Robbinsville's transportation and logistics concentration mirrors broader New Jersey economic specialization. The state's role as a major distribution hub for the northeastern United States means that logistics sector weakness directly translates to employment pressure in communities like Robbinsville. Unlike states with diversified technology, healthcare, or financial services economies, New Jersey's dependence on traditional logistics and manufacturing makes it vulnerable to the structural transformations evident in Robbinsville's data.
H-1B Labor Migration and Employer Hiring Patterns
The broader H-1B context reveals significant complexity in employer labor strategy across New Jersey. While the provided data does not explicitly identify H-1B sponsorship by Robbinsville-based employers, New Jersey's status as host to 246,964 certified H-1B/LCA petitions from 18,986 unique employers establishes that the state functions as a major hub for foreign specialty worker importation. The top occupational categories—Computer Programmers (26,605 petitions), Computer Systems Analysts (22,480 petitions), and Software Developers (12,275 petitions)—reveal that H-1B sponsorship concentrates heavily in technical roles at substantially lower average salaries ($66,553 to $88,404) than might be expected for shortage-driven hiring.

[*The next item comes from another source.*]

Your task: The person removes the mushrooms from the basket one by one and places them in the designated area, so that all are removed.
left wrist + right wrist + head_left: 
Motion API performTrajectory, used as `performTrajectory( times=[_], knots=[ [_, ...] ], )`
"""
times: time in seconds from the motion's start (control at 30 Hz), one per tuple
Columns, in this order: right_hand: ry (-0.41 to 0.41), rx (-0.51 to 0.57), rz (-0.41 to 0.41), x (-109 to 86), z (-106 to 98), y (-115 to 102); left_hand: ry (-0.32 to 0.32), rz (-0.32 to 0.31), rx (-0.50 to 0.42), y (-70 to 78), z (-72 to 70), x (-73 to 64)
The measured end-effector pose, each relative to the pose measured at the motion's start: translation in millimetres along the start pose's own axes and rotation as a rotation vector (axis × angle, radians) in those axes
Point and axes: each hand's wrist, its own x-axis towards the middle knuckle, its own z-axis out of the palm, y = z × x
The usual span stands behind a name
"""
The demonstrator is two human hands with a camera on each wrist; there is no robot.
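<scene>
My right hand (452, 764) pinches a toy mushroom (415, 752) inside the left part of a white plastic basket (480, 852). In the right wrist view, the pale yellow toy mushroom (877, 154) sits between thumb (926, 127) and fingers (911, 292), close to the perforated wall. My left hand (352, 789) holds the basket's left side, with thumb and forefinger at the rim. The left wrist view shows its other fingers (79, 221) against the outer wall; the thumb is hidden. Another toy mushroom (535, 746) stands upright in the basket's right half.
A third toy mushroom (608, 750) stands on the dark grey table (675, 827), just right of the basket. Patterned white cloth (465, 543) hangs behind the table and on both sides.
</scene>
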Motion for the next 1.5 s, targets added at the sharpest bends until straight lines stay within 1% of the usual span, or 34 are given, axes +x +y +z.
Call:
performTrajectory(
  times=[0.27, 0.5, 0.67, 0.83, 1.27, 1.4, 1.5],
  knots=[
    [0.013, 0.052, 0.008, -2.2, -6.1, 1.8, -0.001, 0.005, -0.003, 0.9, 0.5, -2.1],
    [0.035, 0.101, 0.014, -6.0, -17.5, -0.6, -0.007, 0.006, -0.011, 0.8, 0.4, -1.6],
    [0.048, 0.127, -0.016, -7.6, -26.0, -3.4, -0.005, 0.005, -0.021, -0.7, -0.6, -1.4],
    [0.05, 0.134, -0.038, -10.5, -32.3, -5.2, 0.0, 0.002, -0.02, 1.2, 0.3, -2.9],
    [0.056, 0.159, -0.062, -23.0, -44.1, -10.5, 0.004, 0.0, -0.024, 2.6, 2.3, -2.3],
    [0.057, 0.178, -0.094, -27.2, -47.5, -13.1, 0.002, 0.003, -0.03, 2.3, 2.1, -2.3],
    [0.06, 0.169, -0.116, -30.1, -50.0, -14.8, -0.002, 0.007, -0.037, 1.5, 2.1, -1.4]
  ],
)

This pattern suggests that H-1B utilization in New Jersey reflects not emergency shortage mitigation but rather systematic labor cost reduction. Companies sponsor H-1B workers at median salaries approximately 30-40 percent below market rates for equivalent domestic positions, creating a persistent incentive structure favoring foreign worker hiring. Major H-1B sponsors including TATA CONSULTANCY SERVICES LIMITED, INFOSYS LIMITED, and IBM INDIA PRIVATE LIMITED operate extensive operations throughout New Jersey, often in roles adjacent to the logistics and manufacturing sectors represented in Robbinsville data.
The absence of explicit H-1B sponsorship details for Robbinsville employers suggests that the city's displaced workers occupy roles unlikely to be filled via H-1B visas—primarily logistics, warehousing, and manufacturing positions requiring local proximity and limited specialty degree requirements. This structural separation between displacement in Robbinsville and H-1B hiring in New Jersey's technology and professional services sectors reveals that worker displacement and foreign worker sponsorship occur within largely distinct labor markets, limiting the possibility that H-1B hiring directly displaces Robbinsville-based workers. However, H-1B competition for talent in adjacent regions may indirectly suppress wage growth in logistics and manufacturing sectors, eroding the economic value of remaining positions and amplifying perceived displacement severity.